You can still end up with a deadlock like this:
CON1: BEGIN;
CON1: SELECT * FROM A WHERE id = 1 FOR UPDATE;
CON2: BEGIN;
CON2: UPDATE B SET blah1 = 42 WHERE id = 1; -- OK, UPDATE1
CON1: UPDATE B SET blah3 = 42 WHERE id = 1; -- blocks because of the
transaction in CON2
CON2: UPDATE B SET blah2 = 42 WHERE id = 1; -- OK, UPDATE1
CON2: COMMIT; -- causes deadlock
ERROR: deadlock detected
On Tue, Jul 9, 2013 at 12:57 PM, bricklen wrote:
>
> On Tue, Jul 9, 2013 at 9:02 AM, wrote:
>
>> The following bug has been logged on the website:
>>
>> Bug reference: 8290
>> Logged by: pgnoob
>> Email address: pgn...@gmail.com
>> PostgreSQL version: 8.4.13
>> Operating system: CentOS Linux
>> Description:
>>
>> I experienced a db deadlock.
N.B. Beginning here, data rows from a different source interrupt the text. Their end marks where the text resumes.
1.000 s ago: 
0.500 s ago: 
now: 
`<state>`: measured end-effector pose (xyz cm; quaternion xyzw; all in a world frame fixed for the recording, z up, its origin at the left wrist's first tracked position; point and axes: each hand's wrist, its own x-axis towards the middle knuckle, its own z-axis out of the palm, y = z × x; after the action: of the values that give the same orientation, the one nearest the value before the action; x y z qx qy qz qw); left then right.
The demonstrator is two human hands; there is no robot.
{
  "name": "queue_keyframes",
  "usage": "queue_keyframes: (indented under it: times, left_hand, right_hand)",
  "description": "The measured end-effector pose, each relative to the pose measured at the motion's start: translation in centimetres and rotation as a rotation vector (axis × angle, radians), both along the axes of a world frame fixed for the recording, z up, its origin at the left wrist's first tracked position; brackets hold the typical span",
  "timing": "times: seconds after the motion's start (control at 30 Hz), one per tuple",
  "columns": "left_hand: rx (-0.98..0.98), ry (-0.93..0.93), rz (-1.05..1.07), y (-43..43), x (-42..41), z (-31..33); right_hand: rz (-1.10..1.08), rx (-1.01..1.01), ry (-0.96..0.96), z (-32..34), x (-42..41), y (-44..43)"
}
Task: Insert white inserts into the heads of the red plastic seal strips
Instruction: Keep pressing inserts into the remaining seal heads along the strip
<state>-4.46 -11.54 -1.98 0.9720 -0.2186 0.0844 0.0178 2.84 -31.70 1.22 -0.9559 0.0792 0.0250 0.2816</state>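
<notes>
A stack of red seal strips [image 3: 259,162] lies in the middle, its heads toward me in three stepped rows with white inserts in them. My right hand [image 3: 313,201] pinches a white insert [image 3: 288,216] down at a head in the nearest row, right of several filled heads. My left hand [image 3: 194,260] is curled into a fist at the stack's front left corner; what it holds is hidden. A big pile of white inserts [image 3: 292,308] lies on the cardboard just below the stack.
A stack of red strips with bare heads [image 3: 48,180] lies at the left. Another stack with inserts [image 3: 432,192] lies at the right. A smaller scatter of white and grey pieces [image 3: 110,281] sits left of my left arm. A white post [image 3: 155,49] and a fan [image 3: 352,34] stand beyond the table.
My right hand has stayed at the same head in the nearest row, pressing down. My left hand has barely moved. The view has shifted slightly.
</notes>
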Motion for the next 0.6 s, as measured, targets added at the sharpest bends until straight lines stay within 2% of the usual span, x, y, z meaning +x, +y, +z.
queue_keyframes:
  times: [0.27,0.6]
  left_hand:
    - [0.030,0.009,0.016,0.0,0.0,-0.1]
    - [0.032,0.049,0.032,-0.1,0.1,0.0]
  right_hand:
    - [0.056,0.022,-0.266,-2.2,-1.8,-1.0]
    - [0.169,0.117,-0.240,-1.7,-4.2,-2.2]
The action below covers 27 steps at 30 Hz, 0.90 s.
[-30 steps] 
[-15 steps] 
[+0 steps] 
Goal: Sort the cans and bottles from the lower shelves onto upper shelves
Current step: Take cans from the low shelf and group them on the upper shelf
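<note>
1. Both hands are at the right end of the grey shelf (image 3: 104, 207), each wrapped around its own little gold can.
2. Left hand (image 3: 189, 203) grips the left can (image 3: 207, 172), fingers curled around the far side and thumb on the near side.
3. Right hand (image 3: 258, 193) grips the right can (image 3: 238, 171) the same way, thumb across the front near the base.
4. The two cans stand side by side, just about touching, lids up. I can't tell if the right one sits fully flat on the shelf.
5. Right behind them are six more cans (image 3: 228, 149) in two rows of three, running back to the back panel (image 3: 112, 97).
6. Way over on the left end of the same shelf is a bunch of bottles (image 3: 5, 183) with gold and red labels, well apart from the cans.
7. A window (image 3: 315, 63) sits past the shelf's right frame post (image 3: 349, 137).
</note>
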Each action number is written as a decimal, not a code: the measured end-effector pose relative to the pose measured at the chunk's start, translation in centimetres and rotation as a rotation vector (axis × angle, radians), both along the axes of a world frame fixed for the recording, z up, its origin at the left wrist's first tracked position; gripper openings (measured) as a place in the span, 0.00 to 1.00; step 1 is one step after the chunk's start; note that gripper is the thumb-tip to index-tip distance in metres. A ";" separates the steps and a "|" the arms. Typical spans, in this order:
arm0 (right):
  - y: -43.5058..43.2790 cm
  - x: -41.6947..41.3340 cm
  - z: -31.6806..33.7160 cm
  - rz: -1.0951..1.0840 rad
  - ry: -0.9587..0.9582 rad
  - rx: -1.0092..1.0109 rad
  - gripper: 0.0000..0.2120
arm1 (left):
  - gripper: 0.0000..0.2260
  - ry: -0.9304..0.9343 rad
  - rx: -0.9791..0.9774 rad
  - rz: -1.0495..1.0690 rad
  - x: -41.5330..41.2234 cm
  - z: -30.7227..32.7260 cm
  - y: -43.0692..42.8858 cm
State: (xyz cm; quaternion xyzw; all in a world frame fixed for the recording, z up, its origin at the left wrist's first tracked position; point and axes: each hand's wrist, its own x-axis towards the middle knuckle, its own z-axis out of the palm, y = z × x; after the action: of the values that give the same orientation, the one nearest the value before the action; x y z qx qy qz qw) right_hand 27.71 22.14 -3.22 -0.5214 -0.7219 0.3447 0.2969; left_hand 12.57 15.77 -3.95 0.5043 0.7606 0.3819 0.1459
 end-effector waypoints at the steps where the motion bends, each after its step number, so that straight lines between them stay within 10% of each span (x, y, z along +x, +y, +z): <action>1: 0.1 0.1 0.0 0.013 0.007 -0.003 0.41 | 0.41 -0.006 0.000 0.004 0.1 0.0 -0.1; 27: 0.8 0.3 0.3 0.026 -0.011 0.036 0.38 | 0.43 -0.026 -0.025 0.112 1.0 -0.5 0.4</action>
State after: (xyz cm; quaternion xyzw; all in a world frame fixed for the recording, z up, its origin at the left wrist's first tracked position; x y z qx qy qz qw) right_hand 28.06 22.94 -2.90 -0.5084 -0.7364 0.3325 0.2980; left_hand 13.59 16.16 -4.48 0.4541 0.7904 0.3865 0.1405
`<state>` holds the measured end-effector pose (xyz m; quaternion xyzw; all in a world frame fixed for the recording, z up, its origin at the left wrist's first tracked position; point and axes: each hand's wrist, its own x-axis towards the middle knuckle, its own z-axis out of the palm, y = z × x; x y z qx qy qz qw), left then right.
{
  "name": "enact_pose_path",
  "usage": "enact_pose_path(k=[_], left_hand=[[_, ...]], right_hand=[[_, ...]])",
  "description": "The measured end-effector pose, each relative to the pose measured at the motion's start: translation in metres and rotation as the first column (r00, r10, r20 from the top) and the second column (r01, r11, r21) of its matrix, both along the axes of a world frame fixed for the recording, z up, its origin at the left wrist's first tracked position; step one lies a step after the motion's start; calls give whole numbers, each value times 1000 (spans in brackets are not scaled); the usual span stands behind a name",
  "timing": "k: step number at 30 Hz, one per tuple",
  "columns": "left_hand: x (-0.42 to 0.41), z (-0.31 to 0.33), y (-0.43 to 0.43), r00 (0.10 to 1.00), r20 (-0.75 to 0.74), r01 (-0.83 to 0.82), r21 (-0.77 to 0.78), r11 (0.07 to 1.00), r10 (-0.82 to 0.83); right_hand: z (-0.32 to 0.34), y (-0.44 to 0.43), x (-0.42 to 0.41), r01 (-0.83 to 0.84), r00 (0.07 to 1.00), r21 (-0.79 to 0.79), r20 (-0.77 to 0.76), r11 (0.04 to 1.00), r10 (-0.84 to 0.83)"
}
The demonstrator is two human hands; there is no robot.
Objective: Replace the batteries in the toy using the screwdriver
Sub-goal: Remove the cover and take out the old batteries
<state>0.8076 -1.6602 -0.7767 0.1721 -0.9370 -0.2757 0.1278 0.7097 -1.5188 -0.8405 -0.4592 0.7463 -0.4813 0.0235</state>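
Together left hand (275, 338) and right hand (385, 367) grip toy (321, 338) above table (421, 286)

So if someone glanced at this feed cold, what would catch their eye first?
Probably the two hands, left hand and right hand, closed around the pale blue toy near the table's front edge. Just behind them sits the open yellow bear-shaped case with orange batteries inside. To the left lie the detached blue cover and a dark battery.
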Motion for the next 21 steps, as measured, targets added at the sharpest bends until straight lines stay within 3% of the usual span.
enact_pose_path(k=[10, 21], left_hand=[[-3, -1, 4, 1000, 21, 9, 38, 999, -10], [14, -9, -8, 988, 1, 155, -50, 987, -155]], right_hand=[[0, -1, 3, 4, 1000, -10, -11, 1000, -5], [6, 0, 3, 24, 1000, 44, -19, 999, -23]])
After tracking down the problem I attributed
>> it to some unusual locking behavior in postgresql where it acquires locks
>> in
>> an unexpected way that contributed to the deadlock.
>>
>>
>> ALTER TABLE B ADD CONSTRAINT fkrefa FOREIGN KEY (a_id) REFERENCES A(id)
>> MATCH FULL;
>>
>
> Try those steps again with the FK "DEFERRABLE INITIALLY DEFERRED"
> Eg.
> ALTER TABLE B ADD CONSTRAINT fkrefa FOREIGN KEY (a_id) REFERENCES A(id)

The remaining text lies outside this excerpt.